Why is the Inclusion of P-value in a Correlation Plot Important?

P-values provide a measure of the statistical significance of the observed correlations, helping us distinguish between meaningful relationships and random fluctuations. Including p-values in a correlation matrix plot adds valuable information to any data analysis.

  1. Statistical Significance: P-values indicate whether the observed correlations are statistically significant. A low p-value (typically < 0.05) suggests a strong and meaningful relationship between variables, while a high p-value implies a weak or random correlation.
  2. Confidence in Interpretation: By knowing the statistical significance of correlations, you can have more confidence in your interpretations. You can distinguish between strong, meaningful correlations and those that might be spurious.
  3. Hypothesis Testing: P-values are essential for hypothesis testing. They help you decide whether to accept or reject the null hypothesis that there is no correlation between variables.
  4. Identifying Meaningful Patterns: In complex datasets, including p-values can help you focus on the most relevant relationships, filtering out noise and random associations.

Understanding The Code Snippet

Let’s break down the provided Python code and understand each step.

Import the relevant libraries:

Achieving our objective relies on several Python libraries, each serving a specific purpose in the process of creating a correlation matrix plot with p-values.

import numpy as np
import pandas as pd
import seaborn as sns
import matplotlib.pyplot as plt
import textwrap
from scipy.stats import pearsonr
from scipy.stats import spearmanr
from scipy.stats import kendalltau

Here’s an explanation of the relevant libraries and how they are applied to achieving our aim:

  1. NumPy: NumPy is used for numerical computations and array operations, helping with tasks like creating masks and working with arrays.
  2. Pandas: Pandas is essential for data manipulation, providing DataFrames and Series to handle structured data, select columns, and store correlations and p-values.
  3. Seaborn: Seaborn is used for data visualization and is responsible for creating the main correlation matrix heatmap with annotations and customized styling.
  4. Matplotlib: Matplotlib is used to create the figure and axis for the heatmap, even though Seaborn is the primary library for visualization.
  5. textwrap: The textwrap module is used to wrap long axis labels for improved readability in the heatmap.
  6. SciPy Stats Functions: SciPy provides statistical functions like pearsonr, spearmanr, and kendalltau that are crucial for calculating correlation coefficients and their associated p-values in the code.
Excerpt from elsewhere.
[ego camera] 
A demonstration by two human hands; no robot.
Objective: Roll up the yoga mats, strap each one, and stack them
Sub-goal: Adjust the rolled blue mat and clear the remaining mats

This is important depending on the method you use in your pandas `corr()` function. I will explain how this is applied later.

Data Preparation and Correlation Calculation

For the sake of this post, I will be using a dataframe from kaggle and you can find it here. We will be selecting a subset of columns.

df = pd.read_csv('/content/SolarPrediction.csv', usecols = ['Radiation', 'Temperature', 'Humidity', 'WindDirection(Degrees)', 'Speed'])

Next, we calculate the correlation matrix using the pandas corr() function as it computes pairwise correlation of columns, excluding NA/null values. Here we will use Kendall’s rank correlation coefficient method. I am doing this so I can explain further why this method is relevant when you are calculating the p-value later. There are 3 methods when calling the corr() function, and they are; ‘pearson’, ‘spearman’ and ‘kendall’. We will not go into details on the differences between these three, but you can get more information online. However, if you do not include method when calling the corr() function, it uses ‘pearson’ as default. You can get more information on the corr() function here.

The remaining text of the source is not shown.